Brown’s clues for next term

By Thomas D. Elias

Gov. Jerry Brown hasn’t yet said whether he’ll run for a fourth overall term. Aides like to chortle that, “Well, he has until the March 7 filing deadline to decide.”

But as he travels the state lately, giving short and punchy speeches, Brown has dropped strong hints he will indeed seek another four years in the Capitol and has given some clues as to how his next term might look.

To no one’s surprise, another four years of Brown would probably resemble the last four, but without draconian budget cuts for everything from universities to state parks and care for the indigent and frail elderly that he made while getting rid of the $26 billion budget deficit he inherited from Arnold Schwarzenegger.

But even with the budget situation much improved, don’t expect any push for big spending. In fact, expect pushback from Brown if liberal Democrats in the Legislature attempt to spend all or most of the surplus the bipartisan state legislative analyst predicts.

Brown doesn’t do many PowerPoint presentations, but he does like to show one slide, looking like a jagged chart of the ups and downs of a single stock. This one shows the extreme peaks and valleys of California’s take from capital gains taxes over the last 20 years.

“A lot of our budget cycles are due to the volatility of capital gains,” Brown said late last fall. “We are at a peak now, not quite as high as the all-time high. The question is, when do we get to the next valley. It will come. So we will have a rainy day fund. We will spend where appropriate, but we’ll be tough and keep things pretty even. Money today doesn’t necessarily mean money tomorrow.”

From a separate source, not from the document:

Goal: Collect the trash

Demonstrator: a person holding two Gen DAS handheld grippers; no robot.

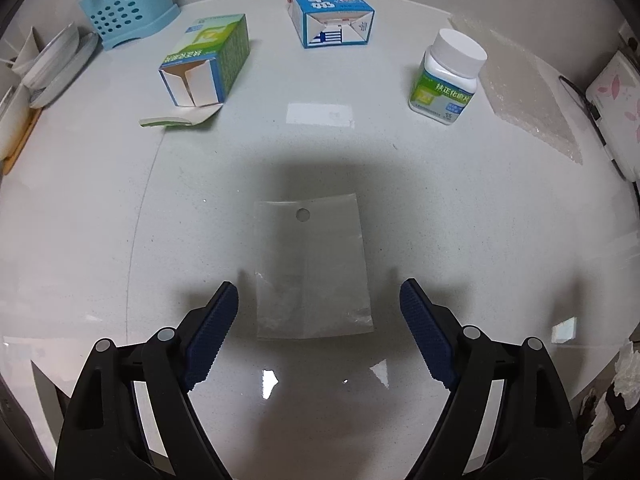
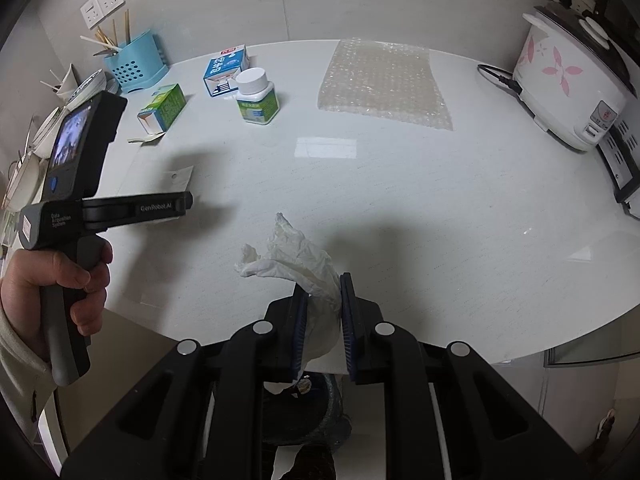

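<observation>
On the pale speckled bench (image 1: 400, 184), a sheet of bubble wrap (image 2: 382, 84) lies flat. Behind, a blue perforated holder (image 1: 124, 14) carries chopsticks; an open-ended green carton (image 1: 206, 60) looks hollow. The left gripper (image 1: 318, 300) spreads wide over a clear plastic sleeve (image 1: 314, 272). The right gripper (image 2: 325, 304) pinches a crumpled white tissue (image 2: 296, 256).

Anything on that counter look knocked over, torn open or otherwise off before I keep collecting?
Yes: the green box lies on its side, end flaps open, one flap splayed on the counter. The milk carton also lies tipped over. The pill bottle stands upright, capped.
</observation>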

Anyone hoping the state’s impending windfall will mean a repeat of the almost $2 billion in “prosperity dividend” checks handed out in 2000 by then-Gov. Gray Davis, will be sorely disappointed. Davis also cut some taxes when he had a surplus, notably the vehicle registration fee, which backfired on him. Brown won’t.

Also, expect Brown to keep granting more authority to local governments and school boards. Always one to enjoy obscure historical references, he cited the Renaissance scholar Michel de Montaigne, who once said “laws should be rare and be abstract when we have them.” By which Brown meant, he will try to give city councils, county boards and schools a looser leash than he already has in, for example, erasing some formulas for how state education money must be spent on the local level.

Brown said he is optimistic about the state’s future, pointing out that, “Over 50 percent of the venture capital in America comes to California; California gets four to five times more patents every year than any other state.

“But we don’t know exactly what we’ll invent next. Like (Gaspar de) Portola and (Junipero) Serra, we don’t know what we’re going to get. They had no idea a Gold Rush was coming. Who (back then) knew anything about technology and biotech?”

Not that Brown glosses over problems. He’s trying to deal with prison overcrowding, and, he said, “We also have problems, big problems, with pensions, roads and climate change. Sure we have issues, but we have enlightened, dedicated people …, which is why living in California is a great gift and why this state is still a model.”